Write out the whole listing, matching it exactly.

Data section below:

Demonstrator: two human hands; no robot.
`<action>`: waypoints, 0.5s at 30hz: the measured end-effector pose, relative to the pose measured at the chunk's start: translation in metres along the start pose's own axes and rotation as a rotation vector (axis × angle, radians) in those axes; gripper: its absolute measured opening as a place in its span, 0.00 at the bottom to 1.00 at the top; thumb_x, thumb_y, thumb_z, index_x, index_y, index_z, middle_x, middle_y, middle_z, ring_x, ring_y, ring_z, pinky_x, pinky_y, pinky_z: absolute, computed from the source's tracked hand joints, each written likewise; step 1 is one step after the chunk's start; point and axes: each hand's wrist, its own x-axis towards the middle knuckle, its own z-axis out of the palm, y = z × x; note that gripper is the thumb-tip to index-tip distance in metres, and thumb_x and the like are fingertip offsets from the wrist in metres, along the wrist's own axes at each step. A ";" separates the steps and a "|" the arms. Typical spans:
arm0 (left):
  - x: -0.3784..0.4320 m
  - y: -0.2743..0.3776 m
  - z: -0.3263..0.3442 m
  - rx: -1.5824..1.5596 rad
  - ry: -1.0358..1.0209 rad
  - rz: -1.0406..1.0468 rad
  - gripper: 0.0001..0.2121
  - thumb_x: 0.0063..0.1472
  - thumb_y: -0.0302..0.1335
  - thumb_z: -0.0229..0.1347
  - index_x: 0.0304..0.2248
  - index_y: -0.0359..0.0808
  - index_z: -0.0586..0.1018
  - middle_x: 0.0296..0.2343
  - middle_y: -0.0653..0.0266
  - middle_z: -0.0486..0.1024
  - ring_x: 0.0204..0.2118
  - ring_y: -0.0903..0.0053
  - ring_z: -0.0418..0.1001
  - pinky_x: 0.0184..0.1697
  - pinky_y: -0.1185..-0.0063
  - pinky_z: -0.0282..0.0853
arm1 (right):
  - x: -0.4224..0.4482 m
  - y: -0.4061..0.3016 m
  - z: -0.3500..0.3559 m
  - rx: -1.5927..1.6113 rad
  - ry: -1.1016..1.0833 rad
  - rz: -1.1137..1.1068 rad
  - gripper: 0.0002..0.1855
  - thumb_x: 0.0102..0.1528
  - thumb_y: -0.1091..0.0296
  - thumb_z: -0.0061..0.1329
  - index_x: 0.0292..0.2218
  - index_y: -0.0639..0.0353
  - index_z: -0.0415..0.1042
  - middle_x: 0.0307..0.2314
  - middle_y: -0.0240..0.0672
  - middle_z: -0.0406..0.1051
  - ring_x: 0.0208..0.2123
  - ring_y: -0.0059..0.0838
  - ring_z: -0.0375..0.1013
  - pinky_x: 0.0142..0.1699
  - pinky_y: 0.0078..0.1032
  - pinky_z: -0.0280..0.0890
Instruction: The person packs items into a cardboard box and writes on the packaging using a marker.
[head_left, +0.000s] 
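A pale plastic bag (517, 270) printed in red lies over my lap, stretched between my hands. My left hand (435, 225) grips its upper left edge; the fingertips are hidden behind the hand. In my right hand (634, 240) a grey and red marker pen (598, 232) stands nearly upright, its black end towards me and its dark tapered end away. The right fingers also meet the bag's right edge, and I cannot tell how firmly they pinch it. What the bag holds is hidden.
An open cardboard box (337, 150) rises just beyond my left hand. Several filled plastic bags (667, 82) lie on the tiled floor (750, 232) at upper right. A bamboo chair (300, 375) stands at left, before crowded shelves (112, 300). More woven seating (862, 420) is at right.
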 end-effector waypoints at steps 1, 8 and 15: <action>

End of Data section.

> _Your response_
Demonstrator: two human hands; no robot.
`<action>`: waypoints, 0.5s at 30hz: the measured end-effector pose, relative to the pose measured at the chunk's start: translation in metres along the start pose's own axes and rotation as a rotation vector (axis × angle, radians) in those axes; gripper: its absolute measured opening as a place in its span, 0.00 at the bottom to 1.00 at the top; thumb_x, thumb_y, thumb_z, index_x, index_y, index_z, middle_x, middle_y, middle_z, ring_x, ring_y, ring_z, pinky_x, pinky_y, pinky_z: absolute, computed from the source's tracked hand joints, each written likewise; step 1 is one step after the chunk's start; point and axes: each hand's wrist, its own x-axis towards the middle knuckle, its own z-axis out of the palm, y = z × x; note that gripper is the thumb-tip to index-tip distance in metres, and thumb_x and the like are fingertip offsets from the wrist in metres, along the wrist's own axes at each step. A ";" separates the steps and a "|" the arms. Typical spans:
arm0 (left):
  - x: -0.3784..0.4320 m
  - y: -0.2743..0.3776 m
  - z: -0.3263..0.3442 m
  - rx: -1.5824..1.5596 rad
  - ry: -1.0358..1.0209 rad
  - rz: -1.0406..1.0468 rad
  - gripper: 0.0001..0.2121
  - thumb_x: 0.0063..0.1472
  - thumb_y: -0.0302..0.1335
  - thumb_z: -0.0229..0.1347
  - index_x: 0.0304..0.2248
  - index_y: -0.0359..0.0808
  - index_z: -0.0586..0.1018
  - middle_x: 0.0296..0.2343
  - middle_y: -0.0653..0.0266
  - middle_z: -0.0486..0.1024
  - ring_x: 0.0204..0.2118
  - ring_y: -0.0903..0.0053
  - ring_z: -0.0418..0.1001
  - pinky_x: 0.0184..0.1697
  - pinky_y: -0.1185..-0.0063
  - pinky_z: -0.0282..0.0853
arm1 (right):
  - x: -0.4224..0.4482 m
  - y: -0.4061..0.3016 m
  - z: -0.3500..0.3559 m
  - rx: -1.5927..1.6113 rad
  - ry: -1.1016..1.0833 rad
  - rz: -1.1137..1.1068 rad
  - gripper: 0.0002..0.1855
  - thumb_x: 0.0102..0.1528
  - thumb_y: -0.1091..0.0296
  - thumb_z: -0.0061..0.1329
  - index_x: 0.0292..0.2218
  - index_y: -0.0639..0.0353
  - index_z: -0.0415..0.1042
  - middle_x: 0.0307..0.2314
  - middle_y: -0.0240..0.0672
  - middle_z: -0.0406..0.1051
  - ring_x: 0.0208..0.2123
  - ring_y: -0.0059..0.0838
  - ring_z: -0.0375..0.1013
  - pinky_x: 0.0142..0.1699
  - pinky_y: 0.0078..0.1032
  - pinky_z: -0.0280..0.0890
Instruction: The person packs items into a cardboard box and writes on the packaging using a marker.
[head_left, +0.000s] 
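A pale plastic bag (517, 270) printed in red lies over my lap, stretched between my hands. My left hand (435, 225) grips its upper left edge; the fingertips are hidden behind the hand. In my right hand (634, 240) a grey and red marker pen (598, 232) stands nearly upright, its black end towards me and its dark tapered end away. The right fingers also meet the bag's right edge, and I cannot tell how firmly they pinch it. What the bag holds is hidden.
An open cardboard box (337, 150) rises just beyond my left hand. Several filled plastic bags (667, 82) lie on the tiled floor (750, 232) at upper right. A bamboo chair (300, 375) stands at left, before crowded shelves (112, 300). More woven seating (862, 420) is at right.
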 end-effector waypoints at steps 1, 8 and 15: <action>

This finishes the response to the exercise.